Dabnitz came in. The young staff-officer was handsome, soldierly, black-eyed. His manner was one of enfolding cheerfulness. He had proved fair and kindly, temperate in his tastes and delicate in his appreciations of humor and natural effects. He could express himself fluently in Russian, German, English and French, but was a caste-man to the core, a militarist and autocrat. As such he proved rather appalling to Peter Mowbray on this day.

“Is General Kohlvihr out with the fronts?” Boylan asked.

“He's in the field, but not at the front. We got the point yesterday, you see. I'd rather be in the van every day than left to these matters of clean-up—”

Peter looked up at him. “Is there much of this to do?”

“I'm afraid so. They work among the hospitals. You don't catch many of them in the ranks—”

“Perhaps they would rather tend the wounded than to make the wounds.”
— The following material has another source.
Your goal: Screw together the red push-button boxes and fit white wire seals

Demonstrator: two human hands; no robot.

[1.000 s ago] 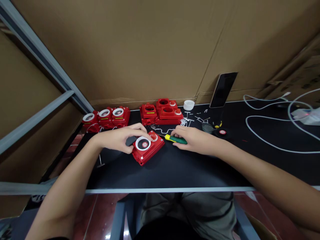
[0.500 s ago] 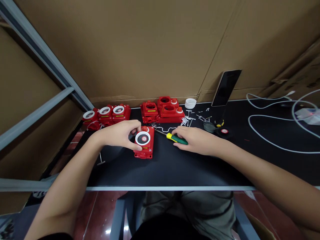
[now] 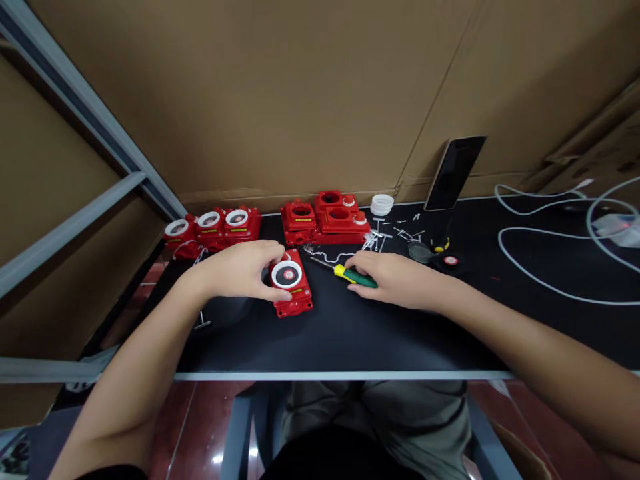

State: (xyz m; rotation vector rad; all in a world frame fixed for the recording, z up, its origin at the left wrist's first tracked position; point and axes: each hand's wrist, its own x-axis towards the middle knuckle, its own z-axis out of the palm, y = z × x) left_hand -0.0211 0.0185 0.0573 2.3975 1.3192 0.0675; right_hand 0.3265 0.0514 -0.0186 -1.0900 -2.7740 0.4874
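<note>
A red box (image 3: 295,293) with a white ring around a black and red disc on top lies on the black table (image 3: 350,333). My left hand (image 3: 240,270) grips it, fingers curled round its left side and the ring. My right hand (image 3: 395,279) rests on the table to the right, closed over a screwdriver (image 3: 350,275) with a green and yellow handle, its tip pointing left toward the box.
Three red boxes with white rings (image 3: 213,227) stand at the back left, open red housings (image 3: 325,219) at the back middle. White rings (image 3: 382,204), loose screws (image 3: 400,233), a phone (image 3: 455,172) leaning on cardboard and white cables (image 3: 550,240) lie to the right.
My left hand has turned the red box on the table from a slant to nearly straight and drawn it slightly back. My right hand has stayed on the screwdriver.
</note>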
Dabnitz smiled cheerfully. “They're afraid of their hides. When a man does a lot of talking, he is generally shy on action—”

Peter saw the ease of the acceptance of this view on the part of the others; saw how clearly it was the view of the military man.

“And yet it was a clean-cut death of that talker and his two companions you just executed—”

“An exception now and then,” Dabnitz granted.

“How do you catch them?”

“We have a system at work for that purpose—everywhere, especially in the hospitals. There isn't much temporizing when we get them.”

Peter Mowbray's skull prickled with heat and his face was cold with sweat.

“What do they preach?” he managed to ask.

“Sometimes for men to rise and go home; sometimes for them to cease to kill, and sometimes to shoot down the officers. It isn't all that a man has to do now to lead his men forward,” Dabnitz observed. “He must do that, of course, but all the danger isn't in front. It doesn't follow that a man has turned his back upon the enemy nowadays—if he happens to be found with a wound in the back.”

“Were these—these that you put out this morning—working in the hospitals?”

“Yes.”

Peter turned away.

“In a good many cases we bring a man to his feet again from a bad wound—to find him not a soldier but a damned anarchist.”

“It's expensive and cumbersome also to carry such a hospital system afield,” Peter observed.

Dabnitz did not catch the irony. “Yes, it would be cheaper and simpler to put a hard-hit soldier out of his misery—”

Boylan, watching Peter's face, suddenly arose, suggesting that they ride out toward the fighting. ....When they were alone, he added:

“I know you don't want the front to-day, but it was very clear that I'd better get you out of there....Peter, did you ever kill a man?”

“No.” The question did not seem wild to either of them—there by the open court of Judenbach.

“I knew a man who did. I saw him getting whiter and whiter like your face—and looking into his victim's eyes in that queer surprised way you looked at Dabnitz. It wasn't in the field; in a city bar-room. I didn't look for what happened—but I knew something was coming. The fool went on talking, talking. The other watched him, and when all the blood was burned out of him....Great God, here I am talking blood—”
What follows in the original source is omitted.